Ubuntu 9.10 on Laptop
Live CD comes up with the classic corrupted video that you have to force to 16 bit rendering during boot... at least in this case though the installer on the live CD functions as expected. Open source drivers also seem to need to be forced to 16 bit to even work right, so closed drivers are the only solution though again, I have to drag it over to a landline to run at least one series of updates before it will let me put restricted drivers in.
Audio recognized but neither the microphone or headphone jack work. It's fun when you plug in the headphones and they neither come on nor kill the internal speaker. This can be fixed by dicking with the alsa-base file and forcing the realtek driver manually - so long as you don't mind ALL playback being at half the volume it is in windows, making the internal speakers about as useless as they are on a netbook.
Plugging in USB devices causes a kernel panic, if you boot with them installed it's fine, but don't plan on plugging any in once it's up and running. No sign of bluetooth or IR support or any means of configuring them, and attempts to add software to control them have so far been for nought.
Wireless appears to work unless you happen to have the laptop go to sleep, in which case the instructions to reset it from the command line do jack ****, so you pretty much have to reboot.
... and video playback? VLC can barely manage fullscreen DVD and completely chokes on HD content in VLC at any size render target.
Again, typical linux 'supported but not fully' nonsense.
Windows 7 x64 on Desktop
Install the OS, boots up 27 minutes later with all four displays enabled and in their native resolutions!?! (all I had to do was adjust their order and tell it two of them are rotated) Audigy recognized, playing sounds, fully configurable for speaker layout. Wireless also recognized and logs right on to my WPA setup. Windows Update will grab the latest driver versions, though it's nice to install the nvidia stuff manually so you get the support applications. (as well as the 'audigy support pack' by danielK).
Windows 7 x32 on Laptop
Install the OS, boots up 40 minutes later in the native resolution. Audio working, headphone jack working, IR working, Bluetooth working after windows update, no wierd problems with USB...
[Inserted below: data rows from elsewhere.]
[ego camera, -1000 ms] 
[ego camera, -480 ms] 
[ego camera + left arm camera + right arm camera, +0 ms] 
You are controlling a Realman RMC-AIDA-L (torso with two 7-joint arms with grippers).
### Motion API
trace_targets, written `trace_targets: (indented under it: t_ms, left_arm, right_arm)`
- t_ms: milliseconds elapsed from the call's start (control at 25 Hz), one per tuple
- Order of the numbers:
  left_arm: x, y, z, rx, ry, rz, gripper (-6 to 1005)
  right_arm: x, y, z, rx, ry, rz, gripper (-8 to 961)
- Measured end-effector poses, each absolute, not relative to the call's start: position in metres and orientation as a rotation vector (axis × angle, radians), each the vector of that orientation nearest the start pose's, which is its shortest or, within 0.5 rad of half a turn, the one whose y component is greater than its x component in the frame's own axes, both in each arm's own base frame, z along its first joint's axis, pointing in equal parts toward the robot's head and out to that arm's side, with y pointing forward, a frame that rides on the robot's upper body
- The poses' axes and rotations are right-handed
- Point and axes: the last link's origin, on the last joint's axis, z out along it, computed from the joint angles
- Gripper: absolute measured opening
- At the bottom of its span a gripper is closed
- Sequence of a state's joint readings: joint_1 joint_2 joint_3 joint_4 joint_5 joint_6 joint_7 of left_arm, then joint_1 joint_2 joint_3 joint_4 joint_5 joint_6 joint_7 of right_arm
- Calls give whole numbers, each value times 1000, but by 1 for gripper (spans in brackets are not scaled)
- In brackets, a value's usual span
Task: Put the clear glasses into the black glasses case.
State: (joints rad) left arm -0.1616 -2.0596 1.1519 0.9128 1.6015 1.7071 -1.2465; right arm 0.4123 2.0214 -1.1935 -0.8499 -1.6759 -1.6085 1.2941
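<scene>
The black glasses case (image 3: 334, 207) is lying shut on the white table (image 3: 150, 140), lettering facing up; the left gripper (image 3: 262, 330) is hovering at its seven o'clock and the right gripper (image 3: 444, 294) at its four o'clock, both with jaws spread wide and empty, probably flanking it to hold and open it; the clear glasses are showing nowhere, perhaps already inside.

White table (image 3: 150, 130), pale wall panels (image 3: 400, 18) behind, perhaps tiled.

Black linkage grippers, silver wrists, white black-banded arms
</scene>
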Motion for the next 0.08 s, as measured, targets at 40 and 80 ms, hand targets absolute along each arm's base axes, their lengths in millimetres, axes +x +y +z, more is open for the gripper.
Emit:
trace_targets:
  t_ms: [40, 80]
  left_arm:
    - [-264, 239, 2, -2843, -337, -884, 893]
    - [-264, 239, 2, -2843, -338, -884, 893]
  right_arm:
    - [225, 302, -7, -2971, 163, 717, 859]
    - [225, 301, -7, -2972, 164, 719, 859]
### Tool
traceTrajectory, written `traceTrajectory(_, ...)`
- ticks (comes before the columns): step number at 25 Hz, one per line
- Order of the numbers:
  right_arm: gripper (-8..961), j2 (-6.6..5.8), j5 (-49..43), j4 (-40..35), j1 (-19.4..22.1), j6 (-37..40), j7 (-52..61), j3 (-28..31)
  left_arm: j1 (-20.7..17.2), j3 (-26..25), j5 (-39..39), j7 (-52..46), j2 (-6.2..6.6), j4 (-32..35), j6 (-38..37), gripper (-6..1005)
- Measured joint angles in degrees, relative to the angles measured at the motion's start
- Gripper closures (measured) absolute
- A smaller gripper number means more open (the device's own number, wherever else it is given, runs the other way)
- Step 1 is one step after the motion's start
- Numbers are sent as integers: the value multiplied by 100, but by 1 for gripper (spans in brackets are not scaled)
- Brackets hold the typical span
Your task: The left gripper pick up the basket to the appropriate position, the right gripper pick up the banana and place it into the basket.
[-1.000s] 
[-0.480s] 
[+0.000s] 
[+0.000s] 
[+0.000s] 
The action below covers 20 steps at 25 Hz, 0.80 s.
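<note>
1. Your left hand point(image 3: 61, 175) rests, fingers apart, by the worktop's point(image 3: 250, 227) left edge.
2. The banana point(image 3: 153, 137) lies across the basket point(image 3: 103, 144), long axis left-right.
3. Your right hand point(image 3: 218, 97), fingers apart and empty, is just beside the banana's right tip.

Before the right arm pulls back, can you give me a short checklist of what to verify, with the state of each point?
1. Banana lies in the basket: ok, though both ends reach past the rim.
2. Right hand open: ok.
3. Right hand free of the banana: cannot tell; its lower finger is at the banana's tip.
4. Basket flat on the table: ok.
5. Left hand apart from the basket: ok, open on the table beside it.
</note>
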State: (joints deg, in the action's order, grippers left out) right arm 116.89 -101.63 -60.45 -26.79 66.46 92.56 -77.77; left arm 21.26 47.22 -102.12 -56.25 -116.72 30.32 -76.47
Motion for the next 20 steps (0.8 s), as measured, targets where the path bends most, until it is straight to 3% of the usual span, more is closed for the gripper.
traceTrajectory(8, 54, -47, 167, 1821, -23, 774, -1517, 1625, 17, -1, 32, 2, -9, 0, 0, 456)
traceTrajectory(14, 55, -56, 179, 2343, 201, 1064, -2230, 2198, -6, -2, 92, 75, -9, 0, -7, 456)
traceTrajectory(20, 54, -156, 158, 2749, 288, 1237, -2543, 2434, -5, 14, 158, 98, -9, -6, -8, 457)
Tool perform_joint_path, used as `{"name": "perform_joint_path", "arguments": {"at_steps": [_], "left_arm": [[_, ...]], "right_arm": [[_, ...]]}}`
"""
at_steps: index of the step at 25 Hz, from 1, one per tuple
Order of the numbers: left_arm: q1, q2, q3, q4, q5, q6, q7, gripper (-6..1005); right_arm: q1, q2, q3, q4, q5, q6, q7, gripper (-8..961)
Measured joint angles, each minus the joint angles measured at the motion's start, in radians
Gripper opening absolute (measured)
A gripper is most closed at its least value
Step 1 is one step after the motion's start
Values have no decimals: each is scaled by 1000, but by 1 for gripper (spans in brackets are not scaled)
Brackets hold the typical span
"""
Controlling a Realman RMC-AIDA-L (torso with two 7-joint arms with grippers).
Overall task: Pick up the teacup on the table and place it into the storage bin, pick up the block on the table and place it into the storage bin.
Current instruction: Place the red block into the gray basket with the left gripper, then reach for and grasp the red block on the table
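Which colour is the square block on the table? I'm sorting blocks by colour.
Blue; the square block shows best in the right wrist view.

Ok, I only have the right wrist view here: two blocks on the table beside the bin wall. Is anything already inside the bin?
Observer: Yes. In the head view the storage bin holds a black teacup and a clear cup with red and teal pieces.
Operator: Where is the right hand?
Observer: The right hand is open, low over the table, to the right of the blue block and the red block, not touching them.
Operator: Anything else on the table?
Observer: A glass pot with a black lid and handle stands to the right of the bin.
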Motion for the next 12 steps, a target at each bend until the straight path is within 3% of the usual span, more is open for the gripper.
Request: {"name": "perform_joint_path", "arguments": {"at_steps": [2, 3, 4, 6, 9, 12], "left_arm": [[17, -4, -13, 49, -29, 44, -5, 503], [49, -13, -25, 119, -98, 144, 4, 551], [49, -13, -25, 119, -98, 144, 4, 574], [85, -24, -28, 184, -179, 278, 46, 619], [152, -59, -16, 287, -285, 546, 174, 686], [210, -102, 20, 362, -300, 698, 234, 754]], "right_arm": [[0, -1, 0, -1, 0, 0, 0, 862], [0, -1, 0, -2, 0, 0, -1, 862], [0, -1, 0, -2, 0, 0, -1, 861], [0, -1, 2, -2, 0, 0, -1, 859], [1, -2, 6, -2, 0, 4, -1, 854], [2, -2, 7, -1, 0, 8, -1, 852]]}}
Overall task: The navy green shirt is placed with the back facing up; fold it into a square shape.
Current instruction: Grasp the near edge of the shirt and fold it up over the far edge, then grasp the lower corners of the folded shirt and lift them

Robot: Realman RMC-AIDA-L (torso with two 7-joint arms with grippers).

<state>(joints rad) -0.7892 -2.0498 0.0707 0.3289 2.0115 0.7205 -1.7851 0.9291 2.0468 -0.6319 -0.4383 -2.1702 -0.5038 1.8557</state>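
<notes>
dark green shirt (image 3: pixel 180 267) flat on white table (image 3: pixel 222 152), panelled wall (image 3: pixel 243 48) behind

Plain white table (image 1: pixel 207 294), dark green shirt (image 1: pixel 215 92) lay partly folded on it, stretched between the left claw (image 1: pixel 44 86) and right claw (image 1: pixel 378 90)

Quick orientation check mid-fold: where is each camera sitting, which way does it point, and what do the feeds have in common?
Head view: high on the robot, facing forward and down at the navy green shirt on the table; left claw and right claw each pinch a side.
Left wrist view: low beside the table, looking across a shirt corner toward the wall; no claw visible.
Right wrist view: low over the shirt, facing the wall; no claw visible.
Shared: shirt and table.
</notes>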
... and in Windows I actually have font rendering meant for SCREEN with kerning that doesn't look like it was done by a sweetly retarded crack addict. (and yes, I know how to enable better hinting with the XML file, helps the glyphs but NOT the spacing between them!) I have hardware overlay and some hardware decode support so the lappy can even manage HD playback OVER THE WIRELESS... I have direct access to USEFUL applications instead of half-assed tinkertoys like OpenOffice and the GiMP that are akin to a trip in the wayback machine to Windows 3.1 level functionality.
"Free" software - all I can say is "Rah rah, fight the power and the evil corporations" - when, as Carlos Mencia described most of your 'corporations are evil' whackjobs "every weekend you get together and rent movies from BLOCKBUSTER and order Pizza from Dominoes"
I do seriously wonder what the **** is in the Linux Kool Aid so far as using it (or freebsd, or opensolaris) as a desktop is concerned. Servers where everything is either command line or via HTTP panels, freaking brilliant OS. Hang an X11 implementation around it's neck like a dead albatross and call it a desktop OS, and the result is not quite so brilliant.
Windows 7 on the other hand - freaking brilliant - mostly because I don't have a laundry list of complaints... and I have access to COMMERCIAL applications who's quality blows most of that free nonsense out of the water. Cakewalk Sonar (try running that under Wine!), 3ds Max, Hell, I can even run the decade old Paint Shop Pro 7 with it's image optimizer I have yet to see the equal of - without jumping through any goofy hoops.
If I wanted to spend time dicking around on the command line for the simplest of tasks, I'd still be running Xenix on my Trash-80 model 16.